The Journal of Bone and Joint Surgery (American). 2005;87:2380-2387.
doi:10.2106/JBJS.E.00174
© 2005 The Journal of Bone and Joint Surgery, Inc.
Treatment for Osteonecrosis of the Femoral Head: Comparison of Extracorporeal Shock Waves with Core Decompression and Bone-Grafting
Ching-Jen Wang, MD1,
Feng-Sheng Wang, PhD1,
Chung-Cheng Huang, MD1,
Kuender D. Yang, MD, PhD1,
Lin-Hsiu Weng, MD1 and
Hsuan-Ying Huang, MD1
1 Departments of Orthopaedic Surgery (C.-J.W. and L.-H.W.), Medical Research
(F.-S.W. and K.D.Y.), Diagnostic Radiology (C.-C.H.), and Pathology (H.-Y.H.),
Chang Gung Memorial Hospital Medical Center, 123 Ta-Pei Road, Niao-Sung
Hsiang, Kaohsiung 833, Taiwan. E-mail address for C.-J. Wang:
w281211{at}adm.cgmh.org.tw
Investigation performed at the Departments of Orthopaedic Surgery,
Medical Research, Diagnostic Radiology, and Pathology, Chang Gung Memorial
Hospital Medical Center, Kaohsiung, Taiwan
In support of their research or preparation of this manuscript, one or more
of the authors received grants or outside funding from the Chang Gung Research
Fund (CMRP 8010), National Science Council (NSC 92-2314-B-182A-100), and
National Health Research Institute (NHRI-EX94-9423EP). None of the authors
received payments or other benefits or a commitment or agreement to provide
such benefits from a commercial entity. No commercial entity paid or directed,
or agreed to pay or direct, any benefits to any research fund, foundation,
educational institution, or other charitable or nonprofit organization with
which the authors are affiliated or associated.
A commentary is available with the electronic versions of this article,
on our web site
(www.jbjs.org)
and on our quarterly CD-ROM (call our subscription department, at
781-449-9780, to order the CD-ROM).
Background: There is continuing controversy regarding the optimal
treatment for patients with symptomatic early-stage osteonecrosis of the
femoral head.
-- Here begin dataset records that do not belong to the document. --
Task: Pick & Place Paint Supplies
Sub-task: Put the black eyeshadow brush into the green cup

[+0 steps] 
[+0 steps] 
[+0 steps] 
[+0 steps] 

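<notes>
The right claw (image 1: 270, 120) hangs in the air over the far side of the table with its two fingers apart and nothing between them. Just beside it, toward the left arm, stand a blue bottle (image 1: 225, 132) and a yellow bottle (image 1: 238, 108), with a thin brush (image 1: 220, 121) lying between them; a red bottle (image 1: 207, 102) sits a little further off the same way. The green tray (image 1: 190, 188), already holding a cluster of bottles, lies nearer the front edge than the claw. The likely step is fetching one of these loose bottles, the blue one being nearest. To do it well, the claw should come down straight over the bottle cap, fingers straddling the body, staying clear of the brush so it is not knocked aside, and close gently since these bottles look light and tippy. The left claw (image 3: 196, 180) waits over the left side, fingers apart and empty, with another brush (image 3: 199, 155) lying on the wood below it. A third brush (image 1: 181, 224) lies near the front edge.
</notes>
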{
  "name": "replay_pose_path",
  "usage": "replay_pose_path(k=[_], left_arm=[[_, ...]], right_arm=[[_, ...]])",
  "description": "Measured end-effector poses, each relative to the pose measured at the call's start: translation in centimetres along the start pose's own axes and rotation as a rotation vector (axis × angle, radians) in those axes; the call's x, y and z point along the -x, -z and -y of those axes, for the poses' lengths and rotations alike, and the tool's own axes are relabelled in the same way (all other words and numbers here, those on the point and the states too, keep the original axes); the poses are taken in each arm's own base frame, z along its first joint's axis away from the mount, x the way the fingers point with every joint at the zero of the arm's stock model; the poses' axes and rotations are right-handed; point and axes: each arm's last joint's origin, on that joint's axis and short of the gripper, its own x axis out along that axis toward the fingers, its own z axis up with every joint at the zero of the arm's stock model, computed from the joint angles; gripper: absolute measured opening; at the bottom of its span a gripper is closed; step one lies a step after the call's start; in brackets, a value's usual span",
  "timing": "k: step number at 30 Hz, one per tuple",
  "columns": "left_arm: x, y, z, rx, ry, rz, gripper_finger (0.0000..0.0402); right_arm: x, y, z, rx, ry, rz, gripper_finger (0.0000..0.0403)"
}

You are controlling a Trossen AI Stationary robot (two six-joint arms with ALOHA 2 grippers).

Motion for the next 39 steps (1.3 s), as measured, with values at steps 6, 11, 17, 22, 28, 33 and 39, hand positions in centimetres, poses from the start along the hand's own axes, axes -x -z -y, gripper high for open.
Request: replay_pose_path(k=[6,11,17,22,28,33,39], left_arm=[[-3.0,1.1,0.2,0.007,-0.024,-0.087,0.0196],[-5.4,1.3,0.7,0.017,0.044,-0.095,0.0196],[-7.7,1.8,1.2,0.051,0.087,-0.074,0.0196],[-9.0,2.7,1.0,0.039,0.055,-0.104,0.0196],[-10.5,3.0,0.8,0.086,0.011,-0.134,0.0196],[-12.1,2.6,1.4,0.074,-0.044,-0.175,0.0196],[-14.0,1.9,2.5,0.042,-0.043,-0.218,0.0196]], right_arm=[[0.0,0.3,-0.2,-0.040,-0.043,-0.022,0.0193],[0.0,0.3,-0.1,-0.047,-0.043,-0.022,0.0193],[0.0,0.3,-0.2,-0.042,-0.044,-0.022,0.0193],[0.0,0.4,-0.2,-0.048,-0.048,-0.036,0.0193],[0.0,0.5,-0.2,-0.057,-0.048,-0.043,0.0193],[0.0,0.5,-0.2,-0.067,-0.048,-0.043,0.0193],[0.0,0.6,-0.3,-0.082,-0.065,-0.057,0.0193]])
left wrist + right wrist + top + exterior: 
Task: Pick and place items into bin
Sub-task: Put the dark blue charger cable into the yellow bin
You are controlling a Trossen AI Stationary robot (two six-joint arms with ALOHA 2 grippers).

We compared the results of noninvasive treatment with
extracorporeal shock waves with those of core decompression and bone-grafting
in similar groups of patients.
Methods: Patients with stage-I, II, or III osteonecrosis were
randomly assigned to be treated either with shock waves or with core
decompression and nonvascularized fibular grafting. The shock-wave group
consisted of twenty-three patients (twenty-nine hips), and the surgical group
consisted of twenty-five patients (twenty-eight hips). The patients in the two
groups had similar demographic characteristics, duration and stage of disease,
and duration of follow-up. The patients in the shock-wave group received a
single treatment with 6000 impulses of shock waves at 28 kV to the affected
hip. The evaluation parameters included clinical assessment of pain with a
visual analog pain scale, Harris hip scores, and an assessment of activities
of daily living and work capacity. Radiographic assessment was performed with
serial plain radiographs and magnetic resonance imaging.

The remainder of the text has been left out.